How it Works
BRAINDOCS™ A.I. RECOGNIZE THE RELEVANCE IN TEXT BASED LANGUAGE INFORMATION
BrainDocs™ A.I. intelligent agents enable you to codify and automate your domain expertise so you can use your expertise on the important issues.
Problem: The amount of information available is increasing incredibly fast, our ability to process all of it accurately cannot keep pace. It is often nearly impossible to quickly find the most relevant information in the sheer amount of irrelevant data noise there is. The time wasted by searching for the correct knowledge can become very expensive for employers.

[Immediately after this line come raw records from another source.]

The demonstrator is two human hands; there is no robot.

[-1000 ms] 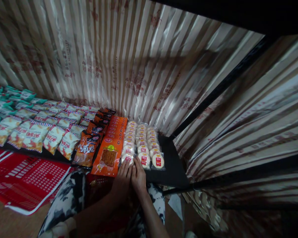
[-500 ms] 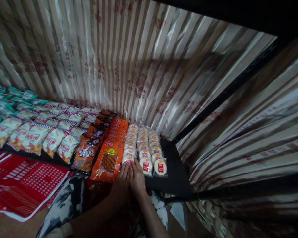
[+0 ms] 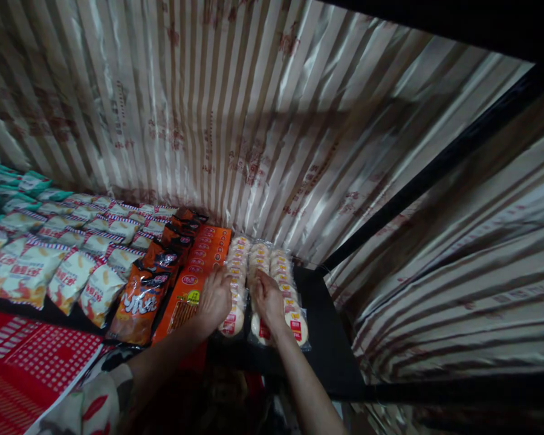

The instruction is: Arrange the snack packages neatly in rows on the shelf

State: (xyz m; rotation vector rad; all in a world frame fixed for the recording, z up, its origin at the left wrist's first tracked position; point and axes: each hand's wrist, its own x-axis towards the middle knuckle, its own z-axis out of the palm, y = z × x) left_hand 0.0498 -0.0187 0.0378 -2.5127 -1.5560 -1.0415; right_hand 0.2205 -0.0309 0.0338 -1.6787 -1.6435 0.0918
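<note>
Three rows of round white rice crackers in clear packs with red and yellow labels stand on a black shelf. My left hand lies against the left side of the leftmost row, over the edge of a flat orange snack bag. Its fingers look stretched out, with nothing seen in them. Over the middle row of crackers is my right hand, fingers bent together on the packs. Whether it grips one is hidden. The front packs of each row show below the hands.
To the left stand brown-orange bags, white chip bags and green bags. A red basket sits below the shelf front. Striped foil sheeting covers the back and right side, with a black slanted bar at the right.
Both hands moved from the front of the leftmost cracker row up along it and apart, left hand to its left side, right hand to the middle row. The view shifted slightly.
</note>
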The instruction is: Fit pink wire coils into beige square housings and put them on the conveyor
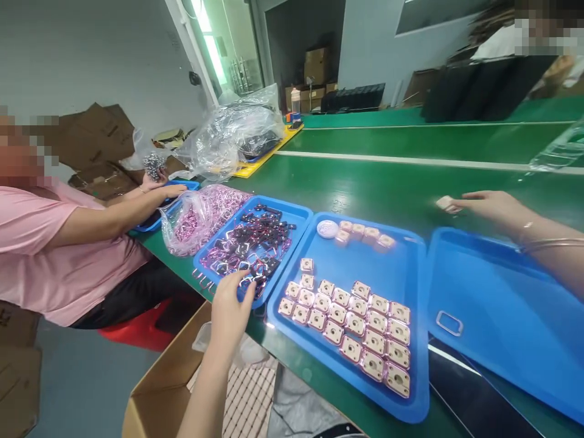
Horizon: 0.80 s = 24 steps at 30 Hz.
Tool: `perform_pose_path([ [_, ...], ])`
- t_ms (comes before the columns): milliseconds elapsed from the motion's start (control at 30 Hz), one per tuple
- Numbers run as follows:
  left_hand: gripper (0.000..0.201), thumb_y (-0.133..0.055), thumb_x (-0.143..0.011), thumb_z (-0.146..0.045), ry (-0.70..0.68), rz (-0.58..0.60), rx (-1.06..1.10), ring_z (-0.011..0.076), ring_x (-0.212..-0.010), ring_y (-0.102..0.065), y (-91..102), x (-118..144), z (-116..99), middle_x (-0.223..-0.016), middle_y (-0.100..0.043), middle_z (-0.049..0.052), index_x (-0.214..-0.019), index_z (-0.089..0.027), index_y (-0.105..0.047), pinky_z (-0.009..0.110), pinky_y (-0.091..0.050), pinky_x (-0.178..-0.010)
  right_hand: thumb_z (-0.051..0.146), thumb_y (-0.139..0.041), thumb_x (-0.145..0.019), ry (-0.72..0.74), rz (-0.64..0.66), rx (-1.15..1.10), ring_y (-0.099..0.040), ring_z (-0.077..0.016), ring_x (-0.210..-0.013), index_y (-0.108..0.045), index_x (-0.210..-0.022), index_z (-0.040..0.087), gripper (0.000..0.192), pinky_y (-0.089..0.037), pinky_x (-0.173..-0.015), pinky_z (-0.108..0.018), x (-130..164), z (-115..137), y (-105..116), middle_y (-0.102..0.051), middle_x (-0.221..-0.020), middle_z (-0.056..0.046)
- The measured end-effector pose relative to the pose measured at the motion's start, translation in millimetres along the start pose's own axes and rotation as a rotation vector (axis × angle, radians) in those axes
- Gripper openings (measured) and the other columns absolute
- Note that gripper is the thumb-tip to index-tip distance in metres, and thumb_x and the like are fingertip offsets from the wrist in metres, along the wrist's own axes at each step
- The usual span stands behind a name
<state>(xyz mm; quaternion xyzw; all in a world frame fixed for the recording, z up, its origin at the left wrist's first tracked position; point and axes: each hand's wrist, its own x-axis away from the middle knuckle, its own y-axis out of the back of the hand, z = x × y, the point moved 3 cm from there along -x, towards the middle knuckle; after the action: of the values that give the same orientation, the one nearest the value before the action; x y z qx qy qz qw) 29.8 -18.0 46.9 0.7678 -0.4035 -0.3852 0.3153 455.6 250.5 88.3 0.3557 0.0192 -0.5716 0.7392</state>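
Observation:
My left hand (232, 299) reaches over the near edge of a blue tray (292, 214) filled with small black parts and pink wire frames (255, 234). Its fingers are apart, with the tips at the nearest parts; I see nothing gripped. My right hand (490, 205), out over the green table, pinches a small pale block (447, 205) between thumb and fingers. Between the hands, a second blue tray (417, 292) holds rows of square beige pieces with pink rims (337, 313). Several plain blocks (365, 233) and a round white piece (327, 229) sit along its far side.
On the right, another blue tray (511, 286) holds one thin rectangular frame (449, 323). A black glossy panel (479, 389) lies before it. Left stand a bag of pink frames (201, 216) and a seated person in pink (82, 249). An open carton (155, 389) is below.

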Motion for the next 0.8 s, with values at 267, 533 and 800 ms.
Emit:
perform_pose_path([
  [267,0.027,-0.065,-0.074,-0.031,0.054,0.116,-0.226,0.0361,-0.097,-0.059,-14.9,-41,34,-0.097,-0.069,0.015,-0.097,-0.016,-0.069,0.048,-0.042,-0.087,0.039,-0.065,-0.080,0.001,0.378,0.137,-0.068,-0.0256,-0.082,-0.073,-0.103,0.023,0.030,-0.053,-0.076,-0.041,73,87,-117,-0.071,-0.094,-0.007],
  [533,0.014,-0.060,-0.078,-0.026,0.027,0.052,-0.205,0.0309,-0.103,-0.058,-23.2,-53,25,-0.106,-0.066,0.012,-0.085,-0.018,-0.070,0.044,-0.041,-0.093,0.023,-0.061,-0.080,-0.098,0.489,0.129,-0.066,-0.0237,-0.074,-0.070,-0.081,0.019,0.010,-0.053,-0.069,-0.038,99,94,-136,-0.070,-0.084,-0.007],
  [800,0.023,-0.058,-0.081,-0.038,0.051,-0.038,0.013,0.0235,-0.081,-0.065,-16.6,-52,9,-0.085,-0.070,0.007,-0.087,-0.017,-0.066,0.035,-0.049,-0.077,0.033,-0.066,-0.078,-0.360,0.261,-0.353,-0.068,-0.0276,-0.098,-0.060,-0.103,0.021,0.028,-0.056,-0.086,-0.044,117,113,-114,-0.069,-0.105,-0.010],
])
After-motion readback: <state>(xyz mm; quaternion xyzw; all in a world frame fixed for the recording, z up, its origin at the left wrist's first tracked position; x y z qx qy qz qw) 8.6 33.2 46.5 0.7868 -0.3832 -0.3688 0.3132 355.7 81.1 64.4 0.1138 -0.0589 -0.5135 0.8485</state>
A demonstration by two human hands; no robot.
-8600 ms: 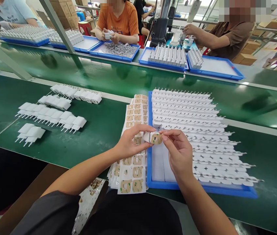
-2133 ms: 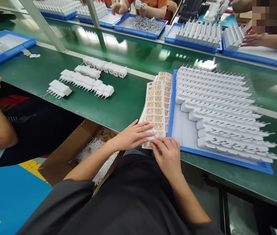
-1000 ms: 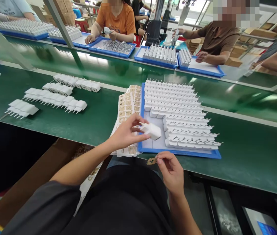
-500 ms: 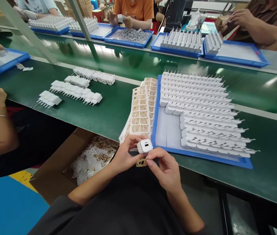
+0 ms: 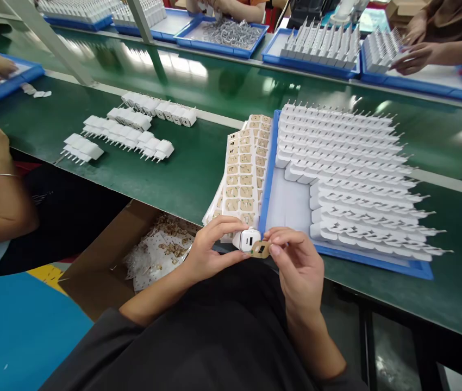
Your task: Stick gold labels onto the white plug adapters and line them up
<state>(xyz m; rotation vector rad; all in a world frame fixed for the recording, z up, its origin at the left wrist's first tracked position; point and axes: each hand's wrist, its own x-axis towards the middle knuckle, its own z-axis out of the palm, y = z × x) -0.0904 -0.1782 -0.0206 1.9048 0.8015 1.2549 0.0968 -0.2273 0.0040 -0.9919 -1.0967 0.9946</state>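
Fingers (image 5: 226,260) of the left hand (image 5: 208,251) grip a slotted white charger (image 5: 246,239). Those of the right hand (image 5: 302,266) pinch a tan sticker (image 5: 260,251) just beside it.

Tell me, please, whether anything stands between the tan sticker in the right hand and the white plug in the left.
Nothing visible does. The right hand holds the tan sticker by its edge, close beside the slotted end of the white plug in the left hand; whether they touch, I cannot tell.
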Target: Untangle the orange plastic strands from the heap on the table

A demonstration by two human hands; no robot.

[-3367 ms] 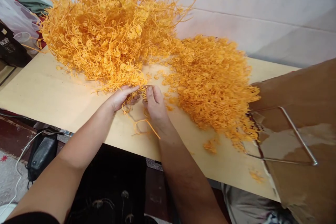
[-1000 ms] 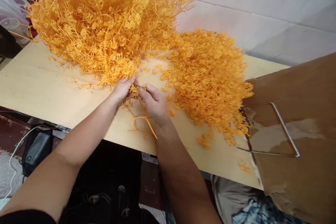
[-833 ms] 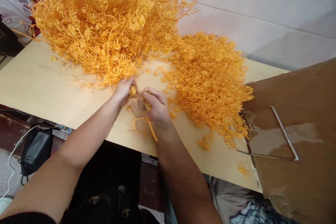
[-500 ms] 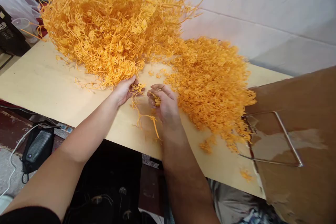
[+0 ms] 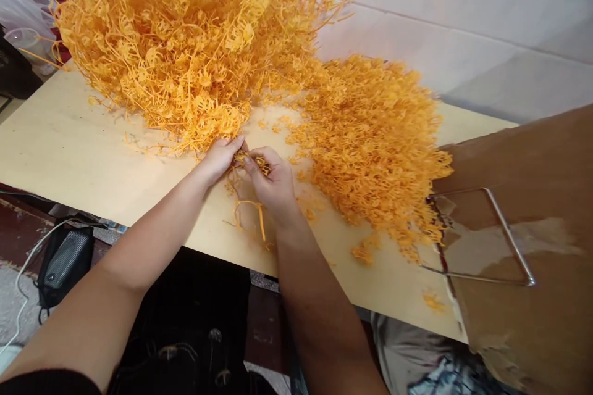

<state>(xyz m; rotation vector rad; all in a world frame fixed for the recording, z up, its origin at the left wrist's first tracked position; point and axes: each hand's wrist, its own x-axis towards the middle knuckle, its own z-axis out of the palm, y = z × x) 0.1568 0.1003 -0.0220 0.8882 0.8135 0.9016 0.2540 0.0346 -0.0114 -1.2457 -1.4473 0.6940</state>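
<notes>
My left hand (image 5: 222, 156) is closed around an orange plastic sprig whose thin curved stem (image 5: 260, 222) hangs down over the table edge side. Close against it, my right hand (image 5: 273, 182) pinches small orange flower-like pieces (image 5: 260, 163) at the top of that sprig. The fingertips of both hands nearly meet, and part of the sprig is hidden between them. Just behind my left hand rises a big tangled heap of orange branching sprigs (image 5: 185, 43). To the right of my right hand spreads a lower pile of loose orange pieces (image 5: 375, 148).
A cardboard box (image 5: 523, 222) with a bent metal wire frame (image 5: 507, 237) borders the table (image 5: 115, 166) on the right. A tiled wall (image 5: 445, 24) stands behind. Below the left edge hangs a black mesh pouch (image 5: 69, 262) near a white cable. Single orange pieces (image 5: 433, 301) lie scattered.
My right hand has moved left to the sprig in my left hand and now pinches there. The hanging stem has shifted slightly left. The view has shifted a little.
</notes>
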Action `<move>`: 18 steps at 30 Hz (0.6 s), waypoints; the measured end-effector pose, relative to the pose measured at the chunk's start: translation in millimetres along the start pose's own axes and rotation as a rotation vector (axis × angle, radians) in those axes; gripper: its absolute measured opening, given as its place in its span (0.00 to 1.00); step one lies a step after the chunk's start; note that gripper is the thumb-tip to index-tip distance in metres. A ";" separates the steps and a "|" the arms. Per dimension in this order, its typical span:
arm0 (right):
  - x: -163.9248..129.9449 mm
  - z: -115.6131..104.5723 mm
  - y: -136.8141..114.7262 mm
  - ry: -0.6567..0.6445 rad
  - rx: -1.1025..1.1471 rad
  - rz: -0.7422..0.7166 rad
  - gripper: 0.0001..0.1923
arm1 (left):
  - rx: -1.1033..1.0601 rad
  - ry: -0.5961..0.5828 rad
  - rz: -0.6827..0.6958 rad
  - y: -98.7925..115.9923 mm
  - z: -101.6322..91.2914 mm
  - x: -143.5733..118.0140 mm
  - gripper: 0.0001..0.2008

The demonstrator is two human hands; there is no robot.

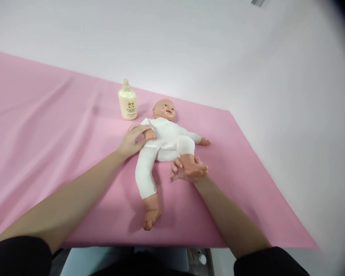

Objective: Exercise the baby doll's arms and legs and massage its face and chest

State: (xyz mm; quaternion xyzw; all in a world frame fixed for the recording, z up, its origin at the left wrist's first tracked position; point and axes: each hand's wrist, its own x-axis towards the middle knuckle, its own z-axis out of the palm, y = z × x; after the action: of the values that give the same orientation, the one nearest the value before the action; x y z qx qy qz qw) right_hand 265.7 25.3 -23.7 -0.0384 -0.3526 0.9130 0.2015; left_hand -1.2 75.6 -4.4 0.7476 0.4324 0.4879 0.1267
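Observation:
A baby doll (pixel 171 134) with a white cloth body lies on its back, its head toward the far edge of the table. My left hand (pixel 133 141) is closed around the doll's arm on the left side, near its small hand (pixel 150 134). My right hand (pixel 181 173) is under the doll's bent leg, fingers curled about the ankle, and the foot (pixel 194 170) rests over my palm and wrist. The other leg (pixel 145 174) stretches toward me on the cloth. Beyond my left hand stands a cream pump bottle (pixel 128 102), upright and touched by neither hand.
A pink cloth (pixel 46 126) covers the table, with creases on the left. A white wall (pixel 161 46) rises behind the far edge and along the right. The near edge is close to my body.

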 end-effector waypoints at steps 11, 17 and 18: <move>4.4 17.5 -10.6 0.352 0.072 -0.087 0.28 | 0.032 -0.021 0.004 1.1 0.3 0.1 0.18; -4.9 8.9 6.2 -0.207 -0.061 0.180 0.31 | -0.303 0.290 -0.347 -10.8 -1.4 6.2 0.21; -6.4 8.6 8.5 -0.232 -0.112 0.267 0.30 | -0.378 0.338 -0.386 -15.8 -2.0 8.3 0.21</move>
State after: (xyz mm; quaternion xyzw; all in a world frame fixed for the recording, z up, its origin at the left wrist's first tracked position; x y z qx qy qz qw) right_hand 266.8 11.6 -23.3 0.0095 -0.4155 0.9089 0.0341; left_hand -9.9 90.9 -7.9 0.5234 0.4828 0.6439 0.2800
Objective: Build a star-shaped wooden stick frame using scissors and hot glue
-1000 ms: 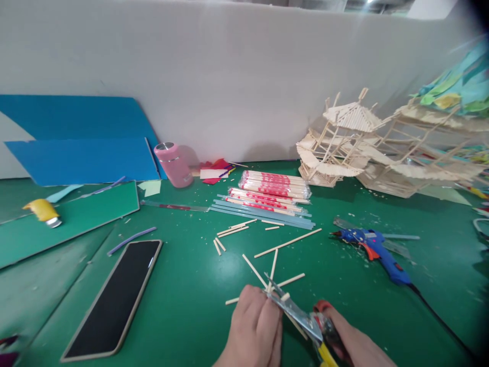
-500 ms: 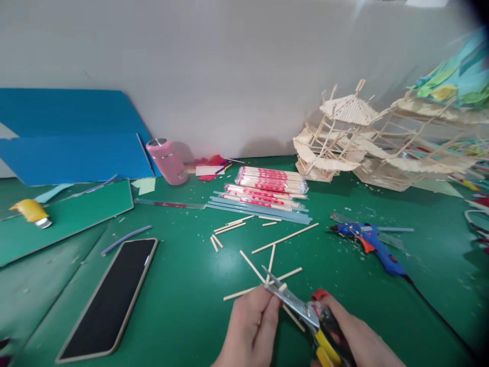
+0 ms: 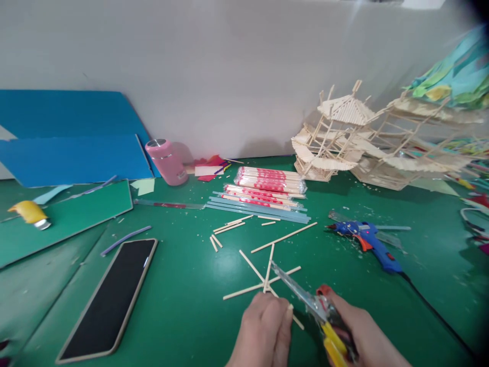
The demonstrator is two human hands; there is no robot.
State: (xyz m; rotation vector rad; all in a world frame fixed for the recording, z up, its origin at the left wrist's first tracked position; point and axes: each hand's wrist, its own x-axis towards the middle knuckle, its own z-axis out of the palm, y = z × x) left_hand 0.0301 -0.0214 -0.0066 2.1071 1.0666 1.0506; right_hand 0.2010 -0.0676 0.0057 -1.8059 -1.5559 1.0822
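Note:
My left hand (image 3: 263, 329) is closed in a pinch low on the green table. A thin wooden stick (image 3: 291, 308) pokes out between its thumb and fingers; the rest of that stick is hidden. My right hand (image 3: 361, 326) is wrapped round scissors (image 3: 305, 298) with red, black and yellow handles, and their blades look closed, pointing up and left. Just beyond my left hand, several thin sticks (image 3: 244, 291) lie crossed in a star shape. Part of this star passes behind my fingers. The scissor tips hover beside it, touching nothing that I can make out.
Cut sticks (image 3: 229, 228) and one longer stick (image 3: 284, 237) lie farther back, before glue sticks (image 3: 260, 209) and wrapped stick bundles (image 3: 271, 178). A blue glue gun (image 3: 367, 237) lies right, its cord trailing. Left are a phone (image 3: 110, 295) and pink flask (image 3: 168, 162). Stick-built models (image 3: 344, 137) stand behind.
The scissor blades have gone from parted at the stick by my left fingertips to closed and drawn off to the right. My left hand has shifted slightly right and down, still pinching.

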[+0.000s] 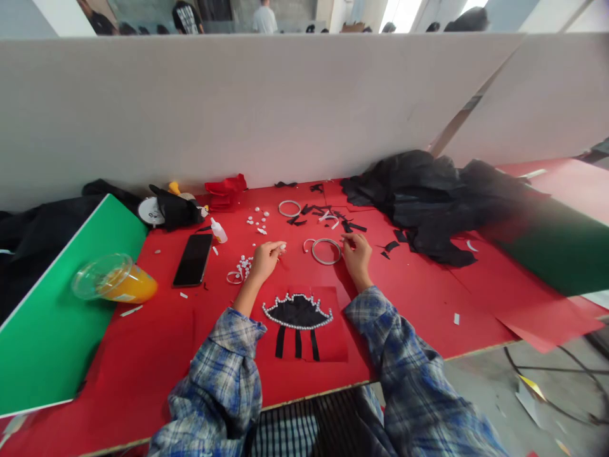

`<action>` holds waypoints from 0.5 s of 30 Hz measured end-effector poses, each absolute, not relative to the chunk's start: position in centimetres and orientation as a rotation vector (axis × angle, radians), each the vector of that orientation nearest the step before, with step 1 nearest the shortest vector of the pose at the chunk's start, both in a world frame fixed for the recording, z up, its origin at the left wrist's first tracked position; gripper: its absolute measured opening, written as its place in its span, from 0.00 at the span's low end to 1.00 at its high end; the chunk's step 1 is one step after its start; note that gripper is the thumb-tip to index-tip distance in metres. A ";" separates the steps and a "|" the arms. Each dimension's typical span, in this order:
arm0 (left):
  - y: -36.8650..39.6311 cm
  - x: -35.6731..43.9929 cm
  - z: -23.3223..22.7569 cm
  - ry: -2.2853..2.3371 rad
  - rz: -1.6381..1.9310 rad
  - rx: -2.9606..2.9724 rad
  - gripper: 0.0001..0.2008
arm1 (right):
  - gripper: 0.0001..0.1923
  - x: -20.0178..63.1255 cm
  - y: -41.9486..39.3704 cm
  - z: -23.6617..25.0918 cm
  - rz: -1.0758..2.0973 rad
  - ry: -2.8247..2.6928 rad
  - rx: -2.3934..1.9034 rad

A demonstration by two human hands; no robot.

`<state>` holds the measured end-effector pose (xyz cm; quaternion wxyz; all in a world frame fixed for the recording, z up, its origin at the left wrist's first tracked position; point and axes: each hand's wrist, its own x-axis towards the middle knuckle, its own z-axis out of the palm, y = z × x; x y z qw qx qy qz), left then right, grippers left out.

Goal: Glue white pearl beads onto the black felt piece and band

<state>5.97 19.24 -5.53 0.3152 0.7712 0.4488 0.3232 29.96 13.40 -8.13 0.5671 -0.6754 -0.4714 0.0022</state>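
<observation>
head view: the left hand (267, 256) rests on the red tabletop (428, 285), fingers curled together and pinching what looks like a small white bead at the tips. the right hand (356, 254) has its fingertips pressed together at the edge of a silver ring (326, 251), touching it or nearly so; whether it truly grips the ring i cannot tell. just in front of the person lies a black fabric shape edged with pearl beads (298, 311) on a red felt piece, three black strips hanging below it. judging from this, the beading of the trim is the step in hand, and it looks well along, since the edge is lined nearly all round. any next placement would call for a fine, steady pinch.

loose pearl beads (242, 265) sit beside the left hand, a small glue bottle (219, 230) and a phone (193, 259) further left. a tipped plastic cup of orange drink (114, 279) lies on a green board (52, 330). black cloth (428, 197) is heaped at the right, black scraps near a second ring (289, 208). a white partition (261, 108) backs the table; people stand beyond it.
</observation>
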 end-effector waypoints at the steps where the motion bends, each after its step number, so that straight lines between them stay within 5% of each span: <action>1: 19.6 5.4 -5.0 1.185 0.866 2.020 0.10 | 0.09 30.3 13.7 -8.2 -0.013 -1.082 -1.595; 10: 20.2 3.9 1.5 1.205 0.937 1.854 0.11 | 0.10 33.3 17.0 -8.0 -0.138 -0.839 -1.681; 15: 20.9 8.0 -0.1 1.152 0.784 1.919 0.20 | 0.11 34.5 17.4 -8.2 -0.203 -0.706 -1.720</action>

State of the art BrainDocs™ A.I. intelligent agents are based on ai-one™ Inc. Technology. ai-one’s core technology for language applications. BrainDocs™ is a daughter company of ai-one Inc. and specialized to sell the BrainDocs™ A.I. solution.
ai-one’s technology is a new form of biologically inspired computing that processes information in the same way as the brain. Unlike other approaches, this API enables machines to learn with or without human supervision. The technology automatically generates a lightweight ontology that detects all relationships among data elements. Learning occurs at the time data is ingested therefore, it is very fast compared to other approaches.
BrainDocs™ A.I. leverages this core technology using both static and dynamic fingerprint techniques to deliver a set of tools for the analyst working with free text or unstructured data to classify, organize, filter, search and explore in ways not possible with keyword search, natural language processing (NLP), Latent Semantic Indexing (LSI) or other statistical/mathematical tools. Furthermore, the extraction of concepts expressed in documents into a fingerprint graph enables experts with programs such as SPSS, R and Tableau to include unstructured data in their analytics and visualizations.
The intelligent agents that are deployed by BrainDocs™ A.I. are trained by the user and the list of relevant results are returned in their ranked order to review and mark as relevant or not relevant. This process saves hours of review time, which is a tremendous value proposition to analysts confronted with ever increasing quantities of information.